(EXERCISE DESCRIPTION) Across the entries below, please work out how many lines contain the string "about" and give only the number.

(EXTRACTED ENTRIES)

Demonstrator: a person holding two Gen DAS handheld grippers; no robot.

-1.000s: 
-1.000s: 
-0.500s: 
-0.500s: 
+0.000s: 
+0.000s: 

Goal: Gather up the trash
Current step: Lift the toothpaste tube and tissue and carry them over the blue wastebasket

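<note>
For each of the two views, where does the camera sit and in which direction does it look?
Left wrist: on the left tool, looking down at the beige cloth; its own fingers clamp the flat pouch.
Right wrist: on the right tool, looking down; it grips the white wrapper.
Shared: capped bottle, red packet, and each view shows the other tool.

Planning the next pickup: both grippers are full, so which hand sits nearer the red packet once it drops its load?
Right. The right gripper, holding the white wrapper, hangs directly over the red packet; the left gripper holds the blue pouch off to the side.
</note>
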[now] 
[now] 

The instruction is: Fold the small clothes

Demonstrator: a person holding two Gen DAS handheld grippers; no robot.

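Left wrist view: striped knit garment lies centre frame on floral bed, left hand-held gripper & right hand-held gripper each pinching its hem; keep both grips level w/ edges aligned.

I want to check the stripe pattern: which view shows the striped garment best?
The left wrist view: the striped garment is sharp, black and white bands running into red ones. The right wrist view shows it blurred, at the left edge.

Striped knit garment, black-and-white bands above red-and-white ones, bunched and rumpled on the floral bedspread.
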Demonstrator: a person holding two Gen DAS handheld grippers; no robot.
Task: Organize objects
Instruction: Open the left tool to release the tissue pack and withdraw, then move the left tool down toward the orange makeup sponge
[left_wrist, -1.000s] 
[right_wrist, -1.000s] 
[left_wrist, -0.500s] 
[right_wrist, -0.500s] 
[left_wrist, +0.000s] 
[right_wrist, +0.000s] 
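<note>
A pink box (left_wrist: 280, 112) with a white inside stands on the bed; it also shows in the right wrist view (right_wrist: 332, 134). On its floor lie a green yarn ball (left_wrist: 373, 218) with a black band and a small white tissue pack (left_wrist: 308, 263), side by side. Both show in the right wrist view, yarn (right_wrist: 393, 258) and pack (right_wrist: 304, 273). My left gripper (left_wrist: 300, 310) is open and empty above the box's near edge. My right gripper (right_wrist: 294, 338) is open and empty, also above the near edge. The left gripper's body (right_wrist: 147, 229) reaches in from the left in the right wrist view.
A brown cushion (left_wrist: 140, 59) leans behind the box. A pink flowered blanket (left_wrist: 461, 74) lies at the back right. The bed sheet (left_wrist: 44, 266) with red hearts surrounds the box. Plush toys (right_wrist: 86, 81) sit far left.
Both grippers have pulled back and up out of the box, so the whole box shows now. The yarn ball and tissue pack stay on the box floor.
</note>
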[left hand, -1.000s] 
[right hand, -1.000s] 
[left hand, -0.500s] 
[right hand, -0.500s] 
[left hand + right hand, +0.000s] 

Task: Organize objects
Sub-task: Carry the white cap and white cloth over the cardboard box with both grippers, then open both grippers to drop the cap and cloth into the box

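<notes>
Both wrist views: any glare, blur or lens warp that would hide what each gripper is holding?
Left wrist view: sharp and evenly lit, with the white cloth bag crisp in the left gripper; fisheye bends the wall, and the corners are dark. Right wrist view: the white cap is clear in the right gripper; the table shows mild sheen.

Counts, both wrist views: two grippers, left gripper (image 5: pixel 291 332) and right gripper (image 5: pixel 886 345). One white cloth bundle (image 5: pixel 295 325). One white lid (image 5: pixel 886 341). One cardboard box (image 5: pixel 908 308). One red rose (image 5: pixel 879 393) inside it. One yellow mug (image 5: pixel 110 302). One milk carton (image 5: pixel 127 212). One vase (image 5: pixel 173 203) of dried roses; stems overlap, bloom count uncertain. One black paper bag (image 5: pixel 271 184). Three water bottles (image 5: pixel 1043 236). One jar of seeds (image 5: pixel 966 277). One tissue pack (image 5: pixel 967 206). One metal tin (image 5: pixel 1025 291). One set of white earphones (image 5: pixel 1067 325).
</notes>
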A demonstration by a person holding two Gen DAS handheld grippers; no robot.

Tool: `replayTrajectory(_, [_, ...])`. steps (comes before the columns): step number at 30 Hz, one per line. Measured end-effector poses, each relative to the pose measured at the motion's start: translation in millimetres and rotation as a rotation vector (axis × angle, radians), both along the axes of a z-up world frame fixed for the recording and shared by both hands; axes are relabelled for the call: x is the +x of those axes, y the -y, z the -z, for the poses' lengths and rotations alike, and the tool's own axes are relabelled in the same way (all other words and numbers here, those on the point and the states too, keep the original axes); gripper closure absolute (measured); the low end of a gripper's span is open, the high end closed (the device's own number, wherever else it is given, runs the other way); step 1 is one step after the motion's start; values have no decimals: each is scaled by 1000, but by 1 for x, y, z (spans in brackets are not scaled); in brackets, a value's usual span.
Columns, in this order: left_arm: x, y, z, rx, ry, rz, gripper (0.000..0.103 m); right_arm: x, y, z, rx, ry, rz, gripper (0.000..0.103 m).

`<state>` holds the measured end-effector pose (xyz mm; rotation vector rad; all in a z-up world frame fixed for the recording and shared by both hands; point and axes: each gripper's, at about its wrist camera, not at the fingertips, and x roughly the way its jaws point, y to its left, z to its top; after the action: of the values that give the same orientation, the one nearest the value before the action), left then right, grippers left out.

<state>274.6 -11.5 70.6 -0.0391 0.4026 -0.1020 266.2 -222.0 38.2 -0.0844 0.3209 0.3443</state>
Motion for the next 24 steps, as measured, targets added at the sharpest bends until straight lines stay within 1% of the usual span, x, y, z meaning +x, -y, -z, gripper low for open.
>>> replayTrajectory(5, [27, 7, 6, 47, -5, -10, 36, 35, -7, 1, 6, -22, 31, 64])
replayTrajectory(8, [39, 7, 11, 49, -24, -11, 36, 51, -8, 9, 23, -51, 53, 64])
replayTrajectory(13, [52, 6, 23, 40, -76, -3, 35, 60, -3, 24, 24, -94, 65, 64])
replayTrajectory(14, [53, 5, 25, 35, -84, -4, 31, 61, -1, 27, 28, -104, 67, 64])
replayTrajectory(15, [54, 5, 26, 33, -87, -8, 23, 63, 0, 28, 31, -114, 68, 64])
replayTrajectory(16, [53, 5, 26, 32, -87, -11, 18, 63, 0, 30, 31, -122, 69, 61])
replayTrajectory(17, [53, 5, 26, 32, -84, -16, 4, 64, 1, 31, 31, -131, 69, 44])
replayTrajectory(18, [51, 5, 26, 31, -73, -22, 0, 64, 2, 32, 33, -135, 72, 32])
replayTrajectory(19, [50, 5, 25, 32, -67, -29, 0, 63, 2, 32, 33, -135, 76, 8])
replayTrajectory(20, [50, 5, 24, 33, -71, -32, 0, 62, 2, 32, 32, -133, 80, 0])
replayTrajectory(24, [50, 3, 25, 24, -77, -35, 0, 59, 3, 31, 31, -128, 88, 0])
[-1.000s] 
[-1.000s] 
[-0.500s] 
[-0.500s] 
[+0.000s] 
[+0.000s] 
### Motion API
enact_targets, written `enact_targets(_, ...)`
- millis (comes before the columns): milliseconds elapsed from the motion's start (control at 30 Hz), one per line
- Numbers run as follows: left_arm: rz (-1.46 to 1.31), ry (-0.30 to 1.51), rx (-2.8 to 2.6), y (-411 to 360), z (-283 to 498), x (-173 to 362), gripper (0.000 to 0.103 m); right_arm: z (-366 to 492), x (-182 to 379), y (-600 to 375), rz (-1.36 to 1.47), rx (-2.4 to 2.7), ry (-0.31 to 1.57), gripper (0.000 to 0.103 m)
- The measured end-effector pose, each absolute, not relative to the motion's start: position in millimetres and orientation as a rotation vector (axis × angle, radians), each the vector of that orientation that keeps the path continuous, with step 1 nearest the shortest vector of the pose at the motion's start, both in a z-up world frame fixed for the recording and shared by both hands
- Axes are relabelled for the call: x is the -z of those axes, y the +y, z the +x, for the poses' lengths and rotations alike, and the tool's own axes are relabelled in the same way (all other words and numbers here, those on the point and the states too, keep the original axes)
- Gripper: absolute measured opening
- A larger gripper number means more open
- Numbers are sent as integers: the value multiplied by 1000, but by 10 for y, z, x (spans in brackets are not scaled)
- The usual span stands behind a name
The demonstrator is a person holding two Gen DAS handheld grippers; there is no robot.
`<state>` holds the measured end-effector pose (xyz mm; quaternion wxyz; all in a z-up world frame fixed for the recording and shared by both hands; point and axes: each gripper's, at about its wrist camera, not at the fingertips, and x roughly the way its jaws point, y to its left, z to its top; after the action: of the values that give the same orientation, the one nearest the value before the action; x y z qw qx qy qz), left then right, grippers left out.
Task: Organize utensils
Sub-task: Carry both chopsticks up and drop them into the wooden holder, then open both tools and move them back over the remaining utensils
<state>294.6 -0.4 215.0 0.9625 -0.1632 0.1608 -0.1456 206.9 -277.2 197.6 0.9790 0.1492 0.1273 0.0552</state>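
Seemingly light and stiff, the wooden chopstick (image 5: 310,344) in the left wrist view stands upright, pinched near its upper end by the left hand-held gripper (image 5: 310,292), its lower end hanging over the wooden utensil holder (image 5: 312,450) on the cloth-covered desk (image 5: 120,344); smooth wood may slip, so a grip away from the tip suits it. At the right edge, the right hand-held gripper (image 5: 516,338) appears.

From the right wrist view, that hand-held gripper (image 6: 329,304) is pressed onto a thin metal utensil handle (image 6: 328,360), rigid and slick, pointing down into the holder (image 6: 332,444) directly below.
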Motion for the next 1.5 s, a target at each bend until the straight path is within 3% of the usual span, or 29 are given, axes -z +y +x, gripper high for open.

(SOLUTION TO THIS TASK) 2